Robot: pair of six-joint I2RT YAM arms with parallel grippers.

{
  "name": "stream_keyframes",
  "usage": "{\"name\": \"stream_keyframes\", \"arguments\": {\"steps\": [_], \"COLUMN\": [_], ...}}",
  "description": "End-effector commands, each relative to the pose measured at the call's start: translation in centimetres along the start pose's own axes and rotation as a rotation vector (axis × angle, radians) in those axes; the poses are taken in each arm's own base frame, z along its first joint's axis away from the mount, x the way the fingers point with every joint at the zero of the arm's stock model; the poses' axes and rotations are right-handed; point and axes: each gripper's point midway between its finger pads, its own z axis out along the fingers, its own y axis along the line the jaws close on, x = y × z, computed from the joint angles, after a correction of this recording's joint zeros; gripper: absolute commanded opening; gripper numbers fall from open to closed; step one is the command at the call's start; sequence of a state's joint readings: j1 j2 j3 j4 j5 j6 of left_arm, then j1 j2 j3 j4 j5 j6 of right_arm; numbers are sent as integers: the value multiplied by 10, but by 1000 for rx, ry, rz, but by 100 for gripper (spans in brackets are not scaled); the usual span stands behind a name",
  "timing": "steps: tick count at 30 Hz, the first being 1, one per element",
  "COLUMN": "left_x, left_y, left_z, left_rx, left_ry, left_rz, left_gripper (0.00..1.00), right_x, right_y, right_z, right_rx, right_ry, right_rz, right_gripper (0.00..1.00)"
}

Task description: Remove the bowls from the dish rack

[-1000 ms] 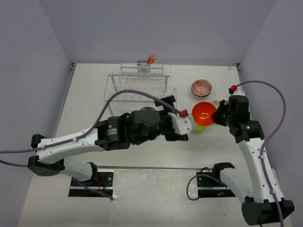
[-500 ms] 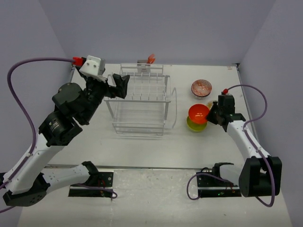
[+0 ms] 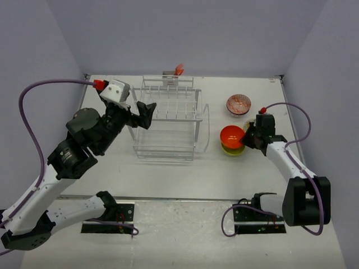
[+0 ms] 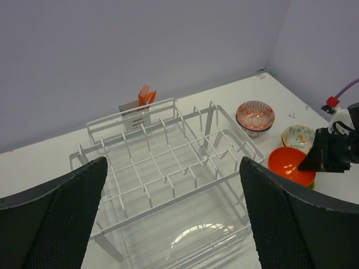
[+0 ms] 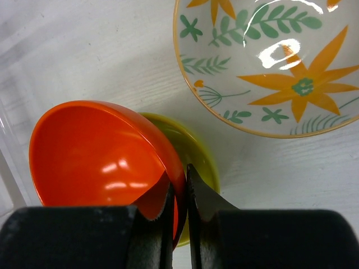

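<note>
A: Placement of orange bowl (image 3: 232,135): centre right of the top view, seated in lime green bowl (image 5: 197,157), right of dish rack (image 3: 166,119). Clamped at the near rim by right gripper (image 5: 179,175), jaws together on the wall.

B: Then release, probably. Open straight apart, without twisting, to avoid tipping it out of the nest.

A: And lift clear upward before swinging; floral bowl (image 5: 269,67) just beside, upper right of the wrist view.

B: And left gripper (image 3: 140,110)?

A: Upper left of the top view, over the rack's left edge, jaws wide apart, holding nothing. No bowls visible in the slots from its wrist view.

B: Worth checking the lower tier before calling it done.
</note>
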State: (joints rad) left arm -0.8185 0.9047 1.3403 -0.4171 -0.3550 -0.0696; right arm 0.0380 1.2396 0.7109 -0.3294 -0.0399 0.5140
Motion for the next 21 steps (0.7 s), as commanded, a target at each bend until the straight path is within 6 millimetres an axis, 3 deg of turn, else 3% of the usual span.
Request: {"name": "stream_keyframes", "arguments": {"steps": [1, 9, 14, 21], "left_x": [-6, 11, 14, 13], "left_y": [1, -4, -6, -6], "left_z": [-3, -1, 0, 0], "left_rx": [-2, 19, 29, 28], "left_ry": [-38, -9, -7, -6], "left_rz": [-39, -49, -51, -51], "left_gripper": [100, 100, 100, 100], "right_x": [-9, -5, -3, -1], "right_y": [8, 4, -2, -6], "right_z": [2, -2, -8, -17], "right_rx": [-40, -31, -14, -13], "right_ry": [-35, -29, -34, -39], "right_rz": [16, 24, 25, 31], "right_gripper": [9, 9, 22, 28]}}
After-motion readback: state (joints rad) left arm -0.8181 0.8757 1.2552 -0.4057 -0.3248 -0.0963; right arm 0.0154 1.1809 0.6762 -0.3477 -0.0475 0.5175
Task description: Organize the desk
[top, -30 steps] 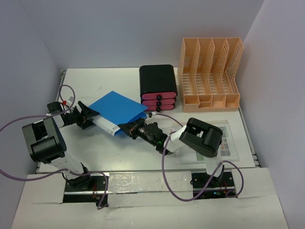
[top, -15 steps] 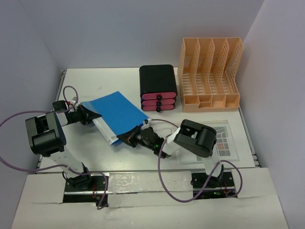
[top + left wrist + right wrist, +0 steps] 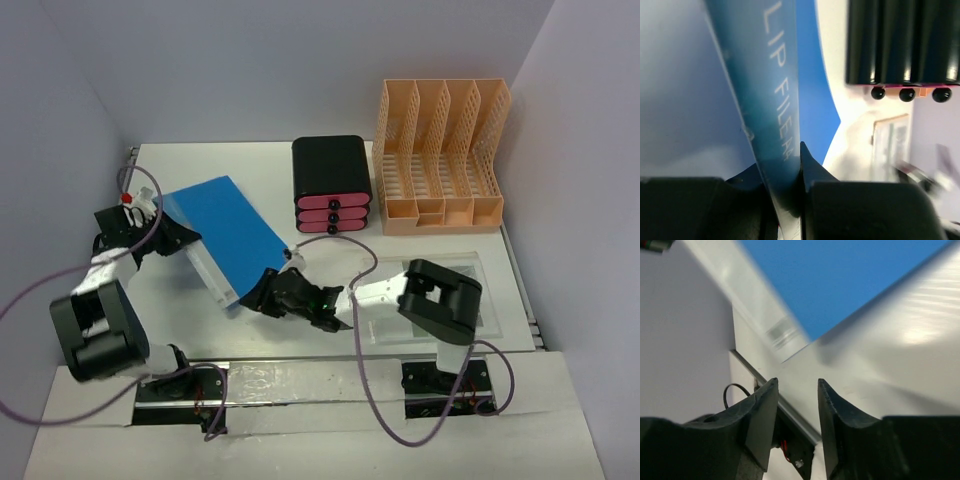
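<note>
While the white worktop (image 3: 230, 165) spans everything ahead of both arm bases, the orange file rack (image 3: 440, 160) sits at its far right corner. Black box with pink drawers (image 3: 331, 175) is just left of the rack, along the far edge. Blue file (image 3: 225, 235) is tilted up off the worktop, toward the left edge. Left tool (image 3: 182, 240) clamped on the file's left side. Right tool (image 3: 265, 295) fingers apart, nothing between them, right by the file's near corner.

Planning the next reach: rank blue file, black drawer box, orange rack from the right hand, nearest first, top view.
1. blue file, just ahead of the right hand.
2. black drawer box, back centre.
3. orange rack, back right corner.
</note>
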Controlling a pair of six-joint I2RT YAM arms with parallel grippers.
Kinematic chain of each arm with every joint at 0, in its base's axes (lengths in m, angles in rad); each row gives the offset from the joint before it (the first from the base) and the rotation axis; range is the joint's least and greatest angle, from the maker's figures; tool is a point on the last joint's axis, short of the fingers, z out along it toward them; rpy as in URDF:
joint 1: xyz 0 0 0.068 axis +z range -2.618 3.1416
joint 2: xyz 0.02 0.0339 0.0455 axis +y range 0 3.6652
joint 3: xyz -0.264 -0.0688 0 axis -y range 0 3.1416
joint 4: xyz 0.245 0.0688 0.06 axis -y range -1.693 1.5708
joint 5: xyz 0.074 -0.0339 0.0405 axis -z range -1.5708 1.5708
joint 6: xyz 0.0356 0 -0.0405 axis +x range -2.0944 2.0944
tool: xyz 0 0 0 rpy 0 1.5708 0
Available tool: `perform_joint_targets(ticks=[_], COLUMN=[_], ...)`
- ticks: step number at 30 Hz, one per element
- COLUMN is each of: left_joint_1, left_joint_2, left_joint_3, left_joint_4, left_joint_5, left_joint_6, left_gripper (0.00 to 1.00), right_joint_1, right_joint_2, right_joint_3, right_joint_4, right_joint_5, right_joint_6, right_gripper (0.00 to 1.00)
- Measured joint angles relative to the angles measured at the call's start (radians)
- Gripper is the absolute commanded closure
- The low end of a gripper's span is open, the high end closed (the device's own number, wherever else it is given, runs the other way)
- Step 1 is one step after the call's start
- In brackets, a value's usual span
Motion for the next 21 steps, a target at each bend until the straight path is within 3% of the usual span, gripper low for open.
perform_joint_targets(ticks=[4, 9, 15, 21], left_joint_1=[0.000, 0.000, 0.000, -0.013], left_joint_2=[-0.200, -0.280, -0.280, -0.353], left_joint_3=[-0.023, -0.022, 0.020, 0.075], left_joint_4=[0.012, -0.002, -0.139, -0.210], left_joint_5=[-0.071, -0.096, -0.081, -0.128], left_joint_6=[0.020, 0.032, 0.038, -0.005], left_gripper=[1.00, 1.00, 1.00, 1.00], right_joint_1=[0.152, 0.242, 0.244, 0.242], right_joint_2=[-0.087, -0.057, 0.025, 0.094], right_joint_3=[0.232, 0.410, 0.459, 0.508], right_joint_4=[-0.369, -0.557, -0.443, -0.223], right_joint_5=[0.272, 0.522, 0.683, 0.664], right_joint_6=[-0.200, -0.441, -0.777, -1.066], right_gripper=[0.45, 0.43, 0.40, 0.39])
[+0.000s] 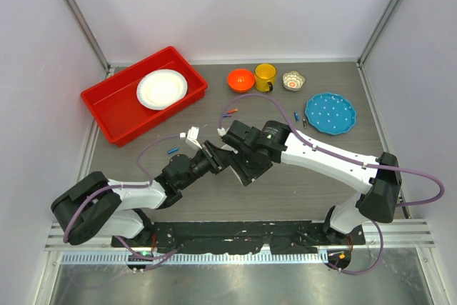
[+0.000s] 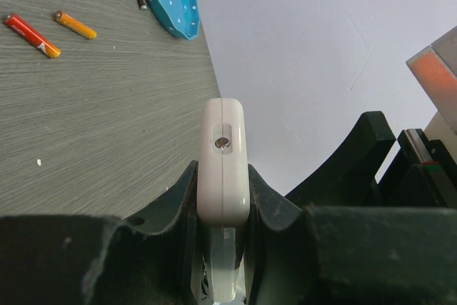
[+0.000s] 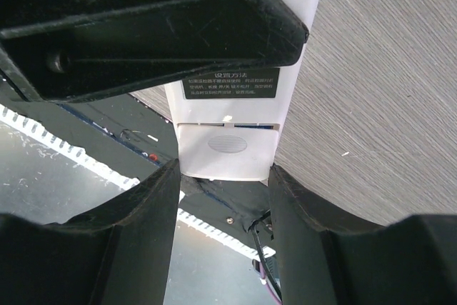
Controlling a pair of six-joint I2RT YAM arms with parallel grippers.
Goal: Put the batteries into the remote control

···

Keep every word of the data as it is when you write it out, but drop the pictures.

Robot: pair of six-joint I2RT YAM arms with parallel grippers.

{
  "name": "stream_keyframes",
  "usage": "{\"name\": \"stream_keyframes\", \"arguments\": {\"steps\": [_], \"COLUMN\": [_], ...}}",
  "description": "End-effector commands, each relative to the pose measured at the call's start: translation in centimetres along the start pose's own axes and rotation as a rotation vector (axis × angle, radians) in those axes; the poses are taken in each arm's own base frame, z along its first joint's axis away from the mount, x the way the fingers point with every joint at the zero of the arm's stock model; the poses' axes and rotations are right-handed; point and axes: each gripper's point midway between its finger pads, its own z axis out along the fingers, its own y axis along the line the jaws close on, x = y × z, computed from the joint angles, after a correction of this recording's joint zeros; gripper: absolute commanded opening; gripper numbers fall from open to closed; step one is the command at the call's start; sequence of a state's joint readings: j1 j2 j3 j4 j5 j6 of left_arm, then j1 j2 j3 j4 j5 j6 of right_arm; numbers are sent as integers: the value multiplied by 10, but by 1000 for rx, ry, rz, but by 100 for gripper (spans in brackets are not scaled); the usual span stands behind a name",
  "timing": "steps: tick count at 30 Hz, the first being 1, one per element",
  "COLUMN": "left_x, left_y, left_z, left_rx, left_ry, left_rz, left_gripper (0.00..1.00), right_x, right_y, right_z, right_rx, right_ry, right_rz, right_gripper (0.00..1.00)"
}

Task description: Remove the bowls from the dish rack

[-1000 ms] 
[-500 ms] 
[+0 ms] 
[+0 ms] 
[+0 ms] 

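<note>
A: Placement of orange bowl (image 3: 232,135): centre right of the top view, seated in lime green bowl (image 5: 197,157), right of dish rack (image 3: 166,119). Clamped at the near rim by right gripper (image 5: 179,175), jaws together on the wall.

B: Then release, probably. Open straight apart, without twisting, to avoid tipping it out of the nest.

A: And lift clear upward before swinging; floral bowl (image 5: 269,67) just beside, upper right of the wrist view.

B: And left gripper (image 3: 140,110)?

A: Upper left of the top view, over the rack's left edge, jaws wide apart, holding nothing. No bowls visible in the slots from its wrist view.

B: Worth checking the lower tier before calling it done.
</note>
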State: (joints rad) left arm -0.8185 0.9047 1.3403 -0.4171 -0.3550 -0.0696; right arm 0.0380 1.2396 0.7109 -0.3294 -0.0399 0.5140
Motion for the next 21 steps (0.7 s), as commanded, a target at each bend until the straight path is within 6 millimetres an axis, 3 deg of turn, else 3% of the usual span.
Request: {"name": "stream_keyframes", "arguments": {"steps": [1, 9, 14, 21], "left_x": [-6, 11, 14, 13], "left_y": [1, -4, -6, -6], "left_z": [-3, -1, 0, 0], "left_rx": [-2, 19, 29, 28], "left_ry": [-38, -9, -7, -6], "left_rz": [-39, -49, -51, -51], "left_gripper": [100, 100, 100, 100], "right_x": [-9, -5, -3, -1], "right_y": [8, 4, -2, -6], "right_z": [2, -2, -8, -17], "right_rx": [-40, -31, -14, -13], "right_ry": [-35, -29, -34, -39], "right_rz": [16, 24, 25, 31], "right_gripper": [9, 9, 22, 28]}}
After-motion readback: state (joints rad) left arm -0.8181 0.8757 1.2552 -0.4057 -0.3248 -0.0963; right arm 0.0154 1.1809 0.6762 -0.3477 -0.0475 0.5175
Task description: Organize the desk
[top, -30 steps] 
[top, -15 steps] 
[top + left wrist + right wrist, +0 steps] 
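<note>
While the white worktop (image 3: 230, 165) spans everything ahead of both arm bases, the orange file rack (image 3: 440, 160) sits at its far right corner. Black box with pink drawers (image 3: 331, 175) is just left of the rack, along the far edge. Blue file (image 3: 225, 235) is tilted up off the worktop, toward the left edge. Left tool (image 3: 182, 240) clamped on the file's left side. Right tool (image 3: 265, 295) fingers apart, nothing between them, right by the file's near corner.

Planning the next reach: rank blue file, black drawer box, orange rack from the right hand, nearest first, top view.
1. blue file, just ahead of the right hand.
2. black drawer box, back centre.
3. orange rack, back right corner.
</note>
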Controlling a pair of six-joint I2RT YAM arms with parallel grippers.
Kinematic chain of each arm with every joint at 0, in its base's axes (lengths in m, angles in rad); each row gives the offset from the joint before it (the first from the base) and the rotation axis; range is the joint's least and greatest angle, from the maker's figures; tool is a point on the last joint's axis, short of the fingers, z out along it toward them; rpy as in URDF:
joint 1: xyz 0 0 0.068 axis +z range -2.618 3.1416
joint 2: xyz 0.02 0.0339 0.0455 axis +y range 0 3.6652
joint 3: xyz -0.264 -0.0688 0 axis -y range 0 3.1416
joint 4: xyz 0.245 0.0688 0.06 axis -y range -1.693 1.5708
joint 5: xyz 0.074 -0.0339 0.0405 axis -z range -1.5708 1.5708
joint 6: xyz 0.0356 0 -0.0405 axis +x range -2.0944 2.0944
tool: xyz 0 0 0 rpy 0 1.5708 0
Available tool: `perform_joint_targets(ticks=[_], COLUMN=[_], ...)`
- ticks: step number at 30 Hz, one per element
- COLUMN is each of: left_joint_1, left_joint_2, left_joint_3, left_joint_4, left_joint_5, left_joint_6, left_gripper (0.00 to 1.00), right_joint_1, right_joint_2, right_joint_3, right_joint_4, right_joint_5, right_joint_6, right_gripper (0.00 to 1.00)
- Measured joint angles relative to the angles measured at the call's start (radians)
- Gripper is the absolute commanded closure
- The low end of a gripper's span is open, the high end closed (the device's own number, wherever else it is given, runs the other way)
- Step 1 is one step after the call's start
- In brackets, a value's usual span
Motion for the next 21 steps, a target at each bend until the straight path is within 3% of the usual span, gripper low for open.
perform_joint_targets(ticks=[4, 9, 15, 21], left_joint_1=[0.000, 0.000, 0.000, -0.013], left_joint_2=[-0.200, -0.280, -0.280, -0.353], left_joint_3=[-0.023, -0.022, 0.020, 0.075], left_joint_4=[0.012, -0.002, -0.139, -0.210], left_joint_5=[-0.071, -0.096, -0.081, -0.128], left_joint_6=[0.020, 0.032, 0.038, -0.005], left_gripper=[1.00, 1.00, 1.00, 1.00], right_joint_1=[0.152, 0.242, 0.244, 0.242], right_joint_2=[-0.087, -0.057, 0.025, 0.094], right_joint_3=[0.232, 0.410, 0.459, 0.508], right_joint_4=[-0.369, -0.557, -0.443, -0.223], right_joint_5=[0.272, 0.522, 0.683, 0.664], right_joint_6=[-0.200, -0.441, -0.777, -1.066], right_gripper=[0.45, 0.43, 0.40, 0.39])
[+0.000s] 
[+0.000s] 
[+0.000s] 
Controlling a pair of six-joint I2RT YAM arms with parallel grippers.
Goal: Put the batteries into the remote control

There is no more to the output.